*Requirement*. Once you reach the line containing "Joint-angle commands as" in the entries below, write out that line and each one after it down to the line containing "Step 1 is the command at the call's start", exactly and with nothing added.

*Material shown*.
========================================================================

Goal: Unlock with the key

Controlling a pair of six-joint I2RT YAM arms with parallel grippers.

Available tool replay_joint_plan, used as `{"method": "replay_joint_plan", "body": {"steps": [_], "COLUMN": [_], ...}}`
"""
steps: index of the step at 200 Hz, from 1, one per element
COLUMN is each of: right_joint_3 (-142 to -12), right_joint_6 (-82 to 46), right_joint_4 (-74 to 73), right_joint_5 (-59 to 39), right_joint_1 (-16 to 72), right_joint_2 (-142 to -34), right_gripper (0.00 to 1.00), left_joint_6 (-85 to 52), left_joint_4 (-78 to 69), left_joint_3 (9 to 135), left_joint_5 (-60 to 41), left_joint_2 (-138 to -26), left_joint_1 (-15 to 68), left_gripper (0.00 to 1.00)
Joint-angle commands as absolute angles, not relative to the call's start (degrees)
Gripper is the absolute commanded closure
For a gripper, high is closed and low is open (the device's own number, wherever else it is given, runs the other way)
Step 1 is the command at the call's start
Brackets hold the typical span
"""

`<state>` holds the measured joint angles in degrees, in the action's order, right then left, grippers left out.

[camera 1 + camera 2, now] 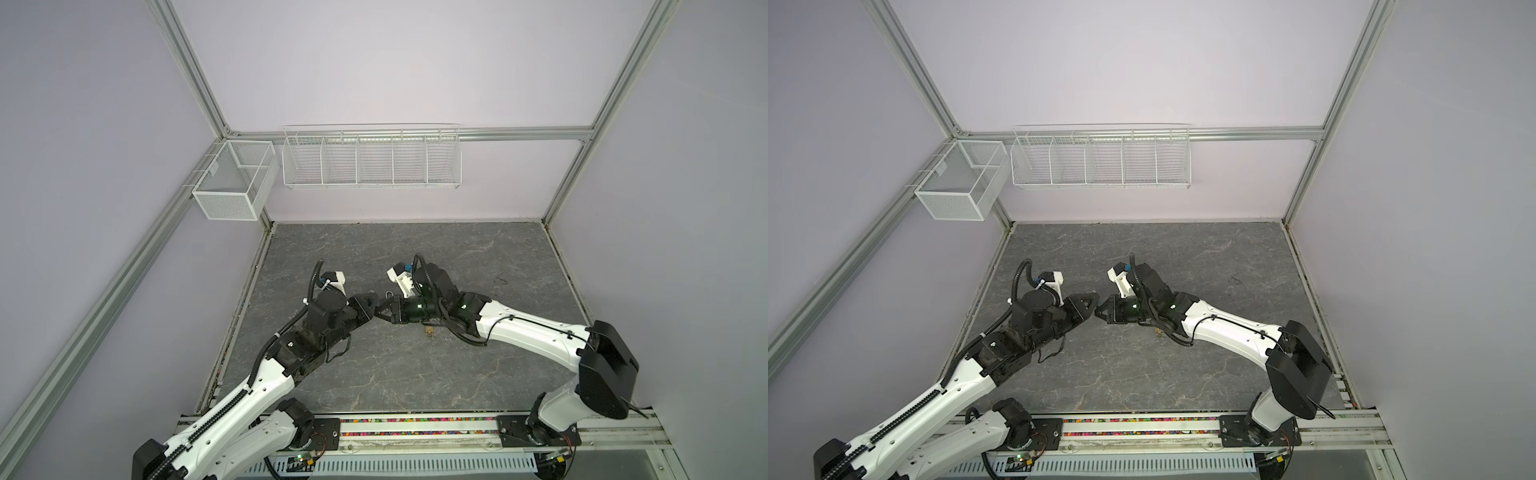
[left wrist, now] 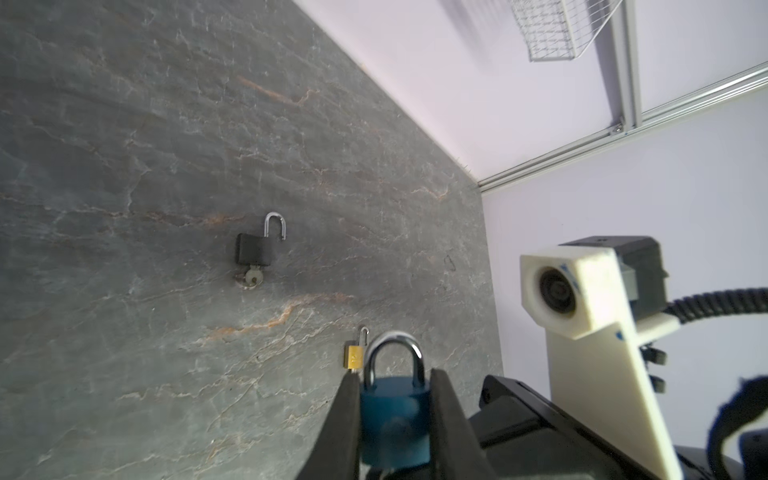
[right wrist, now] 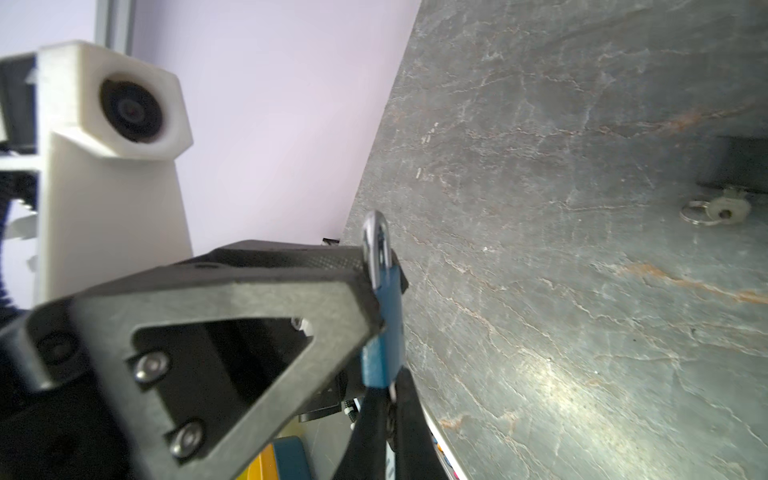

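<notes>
While the left claw (image 2: 394, 374) grasps a blue padlock (image 2: 395, 419) between its fingers, clear of the desk (image 1: 415, 374), the right claw (image 3: 388, 384) stands clenched at the padlock's underside, and whatever it pinches there is too blurred to make out. The blue padlock's shackle sits with both legs in the body. In both top views the two claws meet tip to tip over the middle of the desk, the arms reaching in from either side. A black padlock (image 2: 253, 251) lies flat on the stone-patterned surface well apart from them, its shackle sprung open on one side and a key (image 2: 251, 277) standing in its keyhole, a ring (image 3: 698, 212) hanging from the key's head. A small brass padlock (image 2: 353, 357) lies on the desk beneath the right arm, seen from the left wrist just beyond the blue one.
</notes>
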<state>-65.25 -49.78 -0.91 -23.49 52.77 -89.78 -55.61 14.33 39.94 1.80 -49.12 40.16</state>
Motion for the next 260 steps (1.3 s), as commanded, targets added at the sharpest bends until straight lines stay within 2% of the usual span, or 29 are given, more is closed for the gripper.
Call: {"method": "replay_joint_plan", "body": {"steps": [1, 50, 114, 160, 213, 223, 260], "right_joint_3": [-66.2, -64.5, -62.3, -64.2, -67.7, -68.1, -68.0], "right_joint_6": [-51.0, -53.5, -54.1, -47.8, -38.4, -36.7, -31.7], "right_joint_4": [-15.5, -19.9, -24.3, -13.4, 1.9, 4.5, 11.9], "right_joint_5": [-29.0, -31.4, -31.8, -28.0, -19.2, -17.7, -12.3], "right_joint_1": [52.7, 52.5, 52.3, 52.4, 52.9, 53.1, 53.9], "right_joint_2": [-86.6, -85.1, -82.0, -81.2, -80.7, -80.6, -79.6], "right_gripper": [0.93, 0.94, 0.94, 0.93, 0.92, 0.90, 0.69], "left_joint_6": [-54.0, -52.1, -52.1, -51.0, -50.2, -50.5, -51.8], "left_joint_4": [17.6, 18.4, 14.7, 15.0, 15.3, 15.8, 20.7], "left_joint_3": [38.2, 38.4, 37.4, 39.5, 43.5, 43.9, 46.5], "left_joint_5": [-2.0, -0.5, -4.9, -3.3, 1.9, 3.5, 11.5], "left_joint_2": [-49.7, -49.9, -48.1, -48.4, -50.0, -50.2, -52.0], "left_joint_1": [41.5, 41.1, 38.8, 38.3, 38.3, 38.3, 38.3], "left_gripper": [1.00, 1.00, 1.00, 1.00, 1.00, 1.00, 1.00]}}
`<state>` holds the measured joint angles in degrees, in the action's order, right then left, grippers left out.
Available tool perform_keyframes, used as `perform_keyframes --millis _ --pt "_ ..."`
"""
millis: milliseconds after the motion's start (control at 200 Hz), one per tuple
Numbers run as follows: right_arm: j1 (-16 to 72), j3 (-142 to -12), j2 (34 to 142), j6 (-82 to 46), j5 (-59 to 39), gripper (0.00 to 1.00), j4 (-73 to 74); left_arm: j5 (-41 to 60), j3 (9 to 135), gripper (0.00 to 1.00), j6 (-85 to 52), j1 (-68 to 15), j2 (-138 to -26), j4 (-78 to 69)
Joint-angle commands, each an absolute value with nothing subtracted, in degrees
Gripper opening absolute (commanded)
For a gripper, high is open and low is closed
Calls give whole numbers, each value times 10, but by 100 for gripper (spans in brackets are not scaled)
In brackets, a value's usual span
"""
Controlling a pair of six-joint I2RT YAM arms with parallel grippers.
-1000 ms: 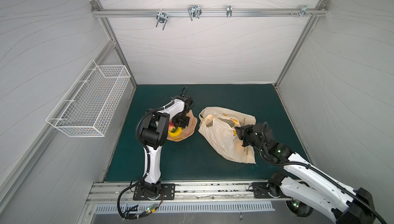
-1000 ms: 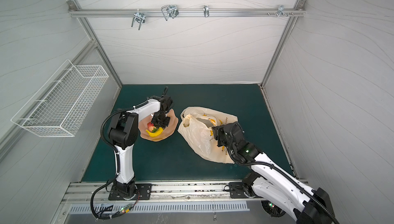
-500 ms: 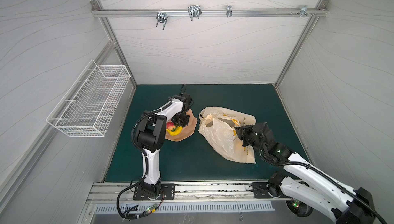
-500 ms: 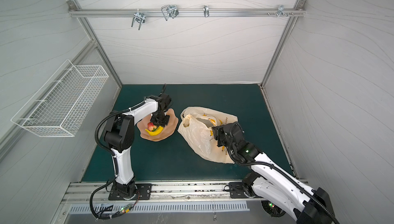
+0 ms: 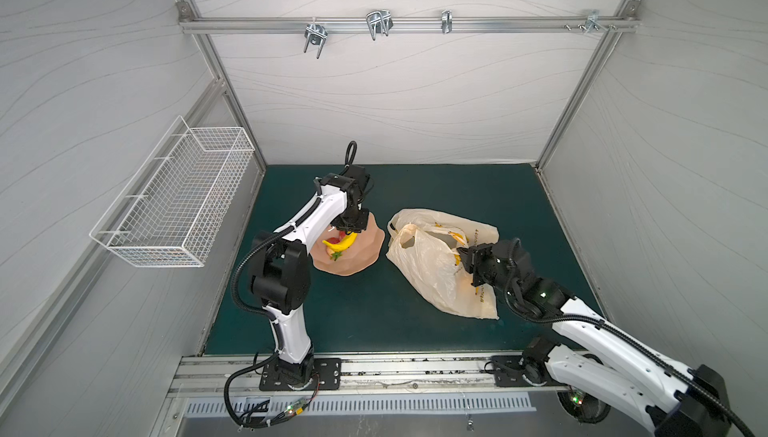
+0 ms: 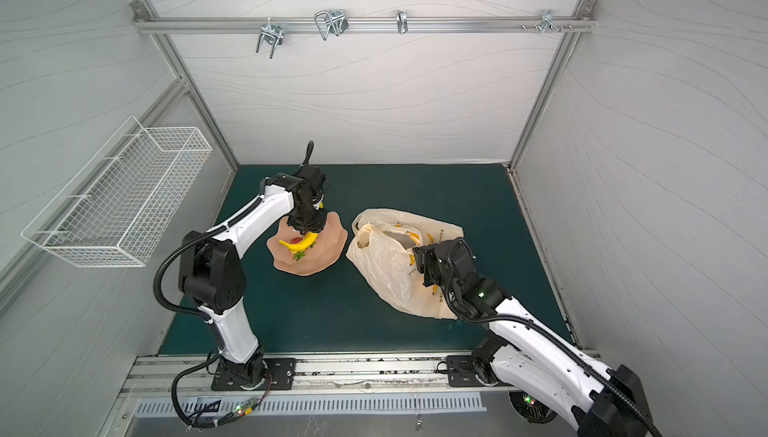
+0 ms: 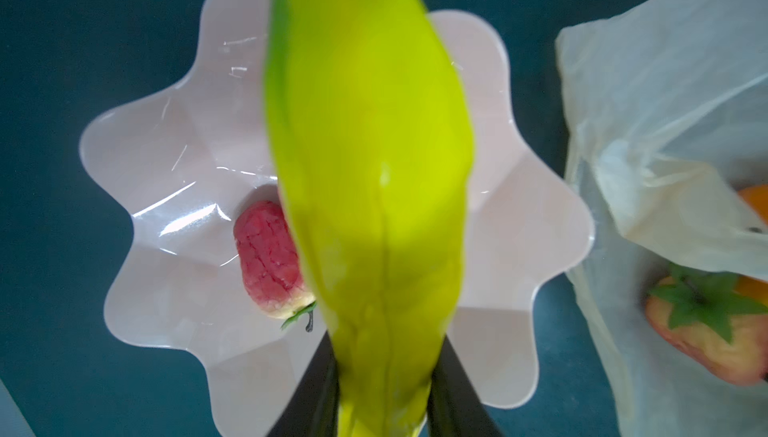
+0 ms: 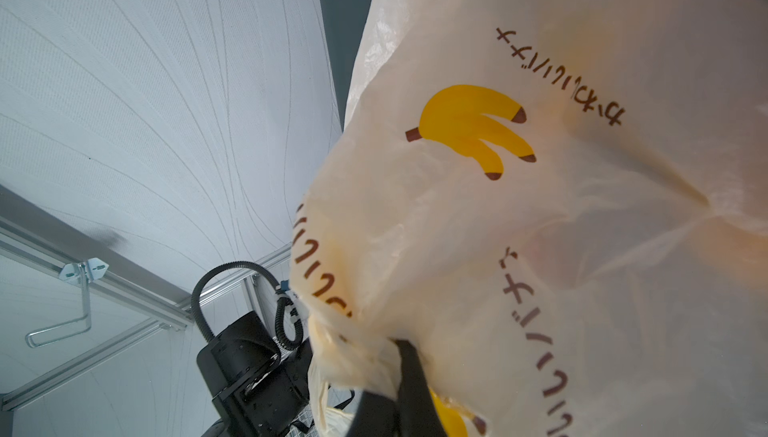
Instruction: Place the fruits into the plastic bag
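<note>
Both top views show us the plastic bag (image 5: 432,277) on the bench (image 5: 374,322), toward the right edge from the dish (image 5: 361,258), its rim pinched in our closed right hand (image 5: 462,257). Our nearer left hand (image 5: 350,231) grips the banana (image 5: 347,242) by one end, its length running straight out from the hand. It has risen off the dish since earlier.

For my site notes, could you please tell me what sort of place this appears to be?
Probably a robot test cell: white panelled walls, a silver overhead rail with metal hooks, and two white-and-black arms bolted to a metal base rail.
</note>
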<state>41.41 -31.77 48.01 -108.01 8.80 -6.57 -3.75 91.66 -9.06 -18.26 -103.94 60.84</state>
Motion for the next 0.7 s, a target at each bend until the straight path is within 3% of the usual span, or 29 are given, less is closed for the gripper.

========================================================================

*Written reply*.
Joint-angle commands as absolute angles, not relative to the call's start (degrees)
Gripper is the absolute commanded closure
For a gripper, high is closed and low is open (the device's own number, wherever else it is given, runs the other way)
Step 1 is the command at the call's start

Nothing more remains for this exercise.